Extract all data as written.
══════
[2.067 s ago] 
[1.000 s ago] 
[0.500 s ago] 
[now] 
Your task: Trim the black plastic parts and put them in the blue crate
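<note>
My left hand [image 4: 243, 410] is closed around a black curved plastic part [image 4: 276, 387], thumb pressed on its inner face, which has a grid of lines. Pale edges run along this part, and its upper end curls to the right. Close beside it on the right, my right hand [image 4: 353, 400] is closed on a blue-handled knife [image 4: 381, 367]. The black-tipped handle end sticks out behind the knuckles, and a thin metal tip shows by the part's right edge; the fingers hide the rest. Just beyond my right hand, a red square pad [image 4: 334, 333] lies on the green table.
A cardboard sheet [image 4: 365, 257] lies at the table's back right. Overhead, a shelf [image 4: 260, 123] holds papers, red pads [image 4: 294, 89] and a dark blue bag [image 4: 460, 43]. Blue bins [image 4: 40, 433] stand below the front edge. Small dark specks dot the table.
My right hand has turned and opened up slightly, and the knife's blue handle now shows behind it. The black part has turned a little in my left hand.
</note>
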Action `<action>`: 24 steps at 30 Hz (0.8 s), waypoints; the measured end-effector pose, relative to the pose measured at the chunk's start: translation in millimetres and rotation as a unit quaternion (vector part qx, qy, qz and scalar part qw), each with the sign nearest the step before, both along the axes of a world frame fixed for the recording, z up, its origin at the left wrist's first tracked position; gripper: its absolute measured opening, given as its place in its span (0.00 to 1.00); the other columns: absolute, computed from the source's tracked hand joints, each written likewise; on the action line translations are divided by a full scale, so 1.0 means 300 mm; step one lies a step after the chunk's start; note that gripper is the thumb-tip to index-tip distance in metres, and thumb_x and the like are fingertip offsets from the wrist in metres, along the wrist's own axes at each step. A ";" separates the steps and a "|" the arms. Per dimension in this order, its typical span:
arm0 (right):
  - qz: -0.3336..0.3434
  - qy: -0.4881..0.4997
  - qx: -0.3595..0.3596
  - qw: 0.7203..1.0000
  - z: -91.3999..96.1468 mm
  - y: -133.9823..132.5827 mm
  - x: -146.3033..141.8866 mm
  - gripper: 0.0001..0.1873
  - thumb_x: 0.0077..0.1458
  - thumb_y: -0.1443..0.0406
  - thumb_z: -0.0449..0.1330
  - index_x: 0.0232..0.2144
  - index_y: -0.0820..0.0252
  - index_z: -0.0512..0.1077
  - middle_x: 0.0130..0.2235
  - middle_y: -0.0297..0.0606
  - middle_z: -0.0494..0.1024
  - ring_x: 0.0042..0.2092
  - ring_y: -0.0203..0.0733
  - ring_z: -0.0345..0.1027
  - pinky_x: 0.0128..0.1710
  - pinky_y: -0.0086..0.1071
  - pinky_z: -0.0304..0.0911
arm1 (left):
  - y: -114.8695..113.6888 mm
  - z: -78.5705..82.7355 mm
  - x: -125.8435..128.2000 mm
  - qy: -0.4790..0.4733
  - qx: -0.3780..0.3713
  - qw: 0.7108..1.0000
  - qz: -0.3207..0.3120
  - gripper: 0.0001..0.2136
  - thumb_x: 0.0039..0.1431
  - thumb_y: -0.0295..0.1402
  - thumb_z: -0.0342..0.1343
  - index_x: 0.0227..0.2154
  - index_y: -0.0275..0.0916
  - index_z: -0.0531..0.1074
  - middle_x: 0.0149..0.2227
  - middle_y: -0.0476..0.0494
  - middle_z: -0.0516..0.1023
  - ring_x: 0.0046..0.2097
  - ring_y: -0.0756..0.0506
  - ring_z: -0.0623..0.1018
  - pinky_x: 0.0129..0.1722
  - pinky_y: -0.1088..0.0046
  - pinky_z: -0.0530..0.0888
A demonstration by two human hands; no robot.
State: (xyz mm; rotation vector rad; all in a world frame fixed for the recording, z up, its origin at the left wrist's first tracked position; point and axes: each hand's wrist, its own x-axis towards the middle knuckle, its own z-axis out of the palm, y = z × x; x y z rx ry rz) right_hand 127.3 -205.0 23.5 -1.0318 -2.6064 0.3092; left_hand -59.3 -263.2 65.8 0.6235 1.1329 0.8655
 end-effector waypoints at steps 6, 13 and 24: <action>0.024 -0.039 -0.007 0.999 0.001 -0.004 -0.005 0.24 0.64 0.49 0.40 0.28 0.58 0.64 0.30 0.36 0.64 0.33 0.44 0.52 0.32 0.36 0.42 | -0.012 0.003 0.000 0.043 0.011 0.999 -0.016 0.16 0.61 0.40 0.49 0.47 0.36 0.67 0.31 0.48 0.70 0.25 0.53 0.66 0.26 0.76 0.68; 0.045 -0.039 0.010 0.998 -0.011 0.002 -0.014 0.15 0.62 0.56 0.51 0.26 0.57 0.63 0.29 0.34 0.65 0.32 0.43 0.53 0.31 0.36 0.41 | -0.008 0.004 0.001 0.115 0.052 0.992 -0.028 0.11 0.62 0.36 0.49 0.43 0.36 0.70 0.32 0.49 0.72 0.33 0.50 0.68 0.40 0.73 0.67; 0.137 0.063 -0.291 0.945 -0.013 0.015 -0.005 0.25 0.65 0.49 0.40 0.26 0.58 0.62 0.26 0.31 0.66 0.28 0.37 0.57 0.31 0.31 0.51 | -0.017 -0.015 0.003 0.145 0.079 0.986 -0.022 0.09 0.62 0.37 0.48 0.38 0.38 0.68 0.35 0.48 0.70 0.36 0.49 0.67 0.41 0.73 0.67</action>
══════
Written solution:
[2.067 s ago] 
[1.000 s ago] 
[0.500 s ago] 
[now] 
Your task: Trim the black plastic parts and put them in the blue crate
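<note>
My left hand [image 4: 243, 410] is closed around a black curved plastic part [image 4: 276, 387], thumb pressed on its inner face, which has a grid of lines. Pale edges run along this part, and its upper end curls to the right. Close beside it on the right, my right hand [image 4: 353, 400] is closed on a blue-handled knife [image 4: 381, 367]. The black-tipped handle end sticks out behind the knuckles, and a thin metal tip shows by the part's right edge; the fingers hide the rest. Just beyond my right hand, a red square pad [image 4: 334, 333] lies on the green table.
A cardboard sheet [image 4: 365, 257] lies at the table's back right. Overhead, a shelf [image 4: 260, 123] holds papers, red pads [image 4: 294, 89] and a dark blue bag [image 4: 460, 43]. Blue bins [image 4: 40, 433] stand below the front edge. Small dark specks dot the table.
My right hand has turned and opened up slightly, and the knife's blue handle now shows behind it. The black part has turned a little in my left hand.
</note>
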Action `<action>`: 24 steps at 30 Hz (0.8 s), waypoints; the measured end-effector pose, relative to the pose measured at the chunk's start: translation in millimetres and rotation as a unit quaternion (vector part qx, qy, qz and scalar part qw), each with the sign nearest the step before, both along the axes of a world frame fixed for the recording, z up, its origin at the left wrist's first tracked position; gripper: its absolute measured opening, given as its place in its span (0.00 to 1.00); the other columns: absolute, computed from the source's tracked hand joints, each written likewise; on the action line translations are divided by a full scale, so 1.0 means 300 mm; step one lies a step after the chunk's start; note that gripper is the thumb-tip to index-tip distance in metres, and thumb_x and the like are fingertip offsets from the wrist in metres, along the wrist's own axes at each step. A ";" separates the steps and a "|" the arms. Per dimension in this order, its typical span:
arm0 (right):
  - qz: -0.3336..0.3434
  - qy: -0.4881..0.4997
  - qx: -0.3595..0.3596
  - qw: 0.7203..1.0000
  - z: -91.3999..96.1468 mm
  - y: -133.9823..132.5827 mm
  - x: -146.3033..141.8866 mm
  - gripper: 0.0001..0.1873
  - thumb_x: 0.0077..0.1458
  - thumb_y: -0.1443..0.0406
  - thumb_z: -0.0449..0.1330
  - index_x: 0.0232..0.2144
  - index_y: -0.0820..0.0252
  - index_z: -0.0512..0.1077
  - middle_x: 0.0130..0.2235
  - middle_y: -0.0297..0.0606
  - middle_z: -0.0494..0.1024
  - ring_x: 0.0042..0.2092
  - ring_y: -0.0203..0.0733
  - ring_z: -0.0345..0.1027
  - pinky_x: 0.0128..0.1710
  - pinky_y: -0.0086..0.1071
  - pinky_z: -0.0304..0.0911
arm1 (left):
  - y: -114.8695..113.6888 mm
  - z: -78.5705..82.7355 mm
  - x: -125.8435..128.2000 mm
  - qy: -0.4790..0.4733
  - qx: -0.3780..0.3713
  - qw: 0.7108..1.0000
  - qz: -0.3207..0.3120
  - gripper: 0.0001..0.2136
  - thumb_x: 0.0039..0.1431
  - thumb_y: -0.0295..0.1402
  - thumb_z: -0.0342..0.1343
  - index_x: 0.0227..0.2154
  - index_y: -0.0275..0.0916
  - index_z: -0.0531..0.1074
  - middle_x: 0.0149..0.2227
  - middle_y: -0.0476..0.0494
  - middle_z: -0.0516..0.1023
  - ring_x: 0.0046..0.2097
  - ring_y: -0.0756..0.0506
  - ring_z: -0.0623..0.1018
  - pinky_x: 0.0129..0.1722
  - pinky_y: -0.1088..0.0046
  - pinky_z: -0.0530..0.0888
A demonstration by two human hands; no robot.
State: (xyz mm; rotation vector rad; all in a world frame fixed for the recording, z up, its origin at the left wrist's first tracked position; point and axes: each hand's wrist, its own x-axis towards the middle knuckle, its own z-axis out of the palm, y = z × x; x y z rx ry rz) right_hand 127.3 -205.0 23.5 -1.0318 -2.6064 0.3092; left_hand -59.3 -263.2 65.8 0.6235 1.1329 0.8655
 end-effector waypoints at steps 6, 13 and 24: <action>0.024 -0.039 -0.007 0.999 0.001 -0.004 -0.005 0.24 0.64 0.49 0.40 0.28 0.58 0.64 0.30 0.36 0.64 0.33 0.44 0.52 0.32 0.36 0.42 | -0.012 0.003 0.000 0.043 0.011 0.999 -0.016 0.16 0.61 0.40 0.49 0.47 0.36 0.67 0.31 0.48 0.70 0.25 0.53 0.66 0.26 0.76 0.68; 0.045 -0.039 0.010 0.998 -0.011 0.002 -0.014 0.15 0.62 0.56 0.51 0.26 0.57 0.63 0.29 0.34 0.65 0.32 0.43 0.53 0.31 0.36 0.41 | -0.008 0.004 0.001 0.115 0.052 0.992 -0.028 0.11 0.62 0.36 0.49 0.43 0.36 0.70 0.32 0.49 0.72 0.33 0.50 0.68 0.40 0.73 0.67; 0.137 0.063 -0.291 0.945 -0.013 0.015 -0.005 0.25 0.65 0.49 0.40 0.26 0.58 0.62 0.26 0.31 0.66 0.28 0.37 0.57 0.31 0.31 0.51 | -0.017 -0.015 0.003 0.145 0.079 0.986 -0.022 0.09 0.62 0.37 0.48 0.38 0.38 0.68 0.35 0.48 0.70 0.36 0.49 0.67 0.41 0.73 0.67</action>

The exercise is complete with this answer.